— TASK TO CARRY OUT —
Please report each line in the material below that includes "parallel".

******************************

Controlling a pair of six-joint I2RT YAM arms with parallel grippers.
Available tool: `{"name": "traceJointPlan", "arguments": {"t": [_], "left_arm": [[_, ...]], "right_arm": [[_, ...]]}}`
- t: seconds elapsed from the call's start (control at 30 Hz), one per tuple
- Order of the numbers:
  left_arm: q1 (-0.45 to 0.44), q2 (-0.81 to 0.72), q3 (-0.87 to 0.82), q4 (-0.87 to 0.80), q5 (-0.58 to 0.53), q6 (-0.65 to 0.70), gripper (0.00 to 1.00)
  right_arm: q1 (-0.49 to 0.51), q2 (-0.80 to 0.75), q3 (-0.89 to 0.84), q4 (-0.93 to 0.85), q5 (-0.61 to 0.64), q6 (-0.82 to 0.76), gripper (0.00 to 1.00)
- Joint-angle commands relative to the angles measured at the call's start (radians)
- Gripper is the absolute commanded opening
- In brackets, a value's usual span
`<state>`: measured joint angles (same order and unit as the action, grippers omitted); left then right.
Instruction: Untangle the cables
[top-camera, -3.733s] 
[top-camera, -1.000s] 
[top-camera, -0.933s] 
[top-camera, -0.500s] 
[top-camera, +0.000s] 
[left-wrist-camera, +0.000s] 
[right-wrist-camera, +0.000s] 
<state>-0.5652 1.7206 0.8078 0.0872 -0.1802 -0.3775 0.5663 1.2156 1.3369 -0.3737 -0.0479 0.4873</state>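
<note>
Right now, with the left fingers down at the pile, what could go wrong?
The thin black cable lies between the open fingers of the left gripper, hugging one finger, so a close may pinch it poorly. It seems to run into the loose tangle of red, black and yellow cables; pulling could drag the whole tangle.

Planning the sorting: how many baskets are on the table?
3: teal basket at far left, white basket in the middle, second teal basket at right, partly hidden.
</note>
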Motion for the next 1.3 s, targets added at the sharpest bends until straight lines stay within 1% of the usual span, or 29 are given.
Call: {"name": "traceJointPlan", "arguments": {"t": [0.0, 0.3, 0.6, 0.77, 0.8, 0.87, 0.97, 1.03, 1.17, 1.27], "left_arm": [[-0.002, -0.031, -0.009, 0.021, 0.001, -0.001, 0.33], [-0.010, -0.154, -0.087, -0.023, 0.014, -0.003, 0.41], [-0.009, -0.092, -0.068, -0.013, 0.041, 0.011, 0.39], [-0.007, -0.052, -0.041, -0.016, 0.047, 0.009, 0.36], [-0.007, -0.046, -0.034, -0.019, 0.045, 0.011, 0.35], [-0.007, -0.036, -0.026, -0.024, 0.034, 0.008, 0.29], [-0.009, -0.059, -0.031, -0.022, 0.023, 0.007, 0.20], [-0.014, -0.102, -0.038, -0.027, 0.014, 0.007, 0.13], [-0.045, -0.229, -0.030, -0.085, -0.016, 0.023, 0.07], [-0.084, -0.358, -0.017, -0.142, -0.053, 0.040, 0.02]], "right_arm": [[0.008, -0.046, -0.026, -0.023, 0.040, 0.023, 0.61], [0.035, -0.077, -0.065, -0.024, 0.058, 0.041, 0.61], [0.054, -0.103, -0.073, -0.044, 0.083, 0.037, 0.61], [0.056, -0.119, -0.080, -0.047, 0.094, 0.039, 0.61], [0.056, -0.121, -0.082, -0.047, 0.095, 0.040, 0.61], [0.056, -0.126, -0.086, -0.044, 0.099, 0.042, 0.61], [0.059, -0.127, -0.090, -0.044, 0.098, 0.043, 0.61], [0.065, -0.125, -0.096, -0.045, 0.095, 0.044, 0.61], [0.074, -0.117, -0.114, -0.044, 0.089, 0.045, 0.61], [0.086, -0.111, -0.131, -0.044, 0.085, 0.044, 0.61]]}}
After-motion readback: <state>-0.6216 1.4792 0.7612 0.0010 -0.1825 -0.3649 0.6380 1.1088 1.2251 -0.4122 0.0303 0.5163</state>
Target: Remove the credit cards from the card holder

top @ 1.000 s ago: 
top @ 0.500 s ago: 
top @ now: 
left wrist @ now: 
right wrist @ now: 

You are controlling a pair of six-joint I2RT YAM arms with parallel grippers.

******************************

— RESPONSE FOR THIS EXERCISE —
Controlling a pair of six-joint I2RT YAM arms with parallel grippers.
You are controlling a pair of six-joint I2RT YAM arms with parallel grippers.

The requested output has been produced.